Restate the whole listing exactly, leaving nothing out.
——
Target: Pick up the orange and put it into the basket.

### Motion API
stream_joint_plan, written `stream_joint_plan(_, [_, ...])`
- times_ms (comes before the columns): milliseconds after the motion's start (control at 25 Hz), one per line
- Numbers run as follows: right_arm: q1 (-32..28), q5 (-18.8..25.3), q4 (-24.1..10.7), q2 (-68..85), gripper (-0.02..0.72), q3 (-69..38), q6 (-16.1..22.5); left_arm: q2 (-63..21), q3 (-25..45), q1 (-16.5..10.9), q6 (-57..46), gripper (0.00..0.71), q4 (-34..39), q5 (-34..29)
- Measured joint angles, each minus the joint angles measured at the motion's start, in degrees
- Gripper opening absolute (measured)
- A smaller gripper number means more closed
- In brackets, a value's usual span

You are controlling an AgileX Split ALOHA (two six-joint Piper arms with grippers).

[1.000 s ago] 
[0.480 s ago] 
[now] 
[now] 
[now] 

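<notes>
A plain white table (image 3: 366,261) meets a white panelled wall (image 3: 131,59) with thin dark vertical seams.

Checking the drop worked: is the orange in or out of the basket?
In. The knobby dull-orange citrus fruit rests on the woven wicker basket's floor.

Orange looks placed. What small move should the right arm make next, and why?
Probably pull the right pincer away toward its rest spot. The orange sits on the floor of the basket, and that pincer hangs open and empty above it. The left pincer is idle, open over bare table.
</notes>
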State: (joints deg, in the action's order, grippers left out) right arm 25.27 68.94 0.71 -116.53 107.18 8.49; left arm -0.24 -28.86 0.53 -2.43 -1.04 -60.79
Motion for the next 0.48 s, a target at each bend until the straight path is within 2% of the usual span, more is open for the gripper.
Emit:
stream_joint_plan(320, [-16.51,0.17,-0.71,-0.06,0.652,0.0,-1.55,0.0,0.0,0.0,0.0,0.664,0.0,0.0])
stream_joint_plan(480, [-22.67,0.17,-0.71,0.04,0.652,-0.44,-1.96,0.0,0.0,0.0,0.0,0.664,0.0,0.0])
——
EXERCISE OUTPUT:
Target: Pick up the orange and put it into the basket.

### Motion API
stream_joint_plan, written `stream_joint_plan(_, [_, ...])`
- times_ms (comes before the columns): milliseconds after the motion's start (control at 25 Hz), one per line
- Numbers run as follows: right_arm: q1 (-32..28), q5 (-18.8..25.3), q4 (-24.1..10.7), q2 (-68..85), gripper (-0.02..0.72), q3 (-69..38), q6 (-16.1..22.5); left_arm: q2 (-63..21), q3 (-25..45), q1 (-16.5..10.9), q6 (-57..46), gripper (0.00..0.71), q4 (-34..39), q5 (-34..29)
- Measured joint angles, each minus the joint angles measured at the motion's start, in degrees
- Gripper opening absolute (measured)
- A smaller gripper number means more closed
- In brackets, a value's usual span

You are controlling an AgileX Split ALOHA (two six-joint Piper arms with grippers).

[1.000 s ago] 
[0.480 s ago] 
[now] 
[now] 
[now] 

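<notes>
A plain white table (image 3: 366,261) meets a white panelled wall (image 3: 131,59) with thin dark vertical seams.

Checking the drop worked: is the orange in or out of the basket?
In. The knobby dull-orange citrus fruit rests on the woven wicker basket's floor.

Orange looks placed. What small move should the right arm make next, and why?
Probably pull the right pincer away toward its rest spot. The orange sits on the floor of the basket, and that pincer hangs open and empty above it. The left pincer is idle, open over bare table.
</notes>
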State: (joints deg, in the action's order, grippers left out) right arm 25.27 68.94 0.71 -116.53 107.18 8.49; left arm -0.24 -28.86 0.53 -2.43 -1.04 -60.79
Motion for the next 0.48 s, a target at each bend until the straight path is within 2% of the usual span, more is open for the gripper.
Emit:
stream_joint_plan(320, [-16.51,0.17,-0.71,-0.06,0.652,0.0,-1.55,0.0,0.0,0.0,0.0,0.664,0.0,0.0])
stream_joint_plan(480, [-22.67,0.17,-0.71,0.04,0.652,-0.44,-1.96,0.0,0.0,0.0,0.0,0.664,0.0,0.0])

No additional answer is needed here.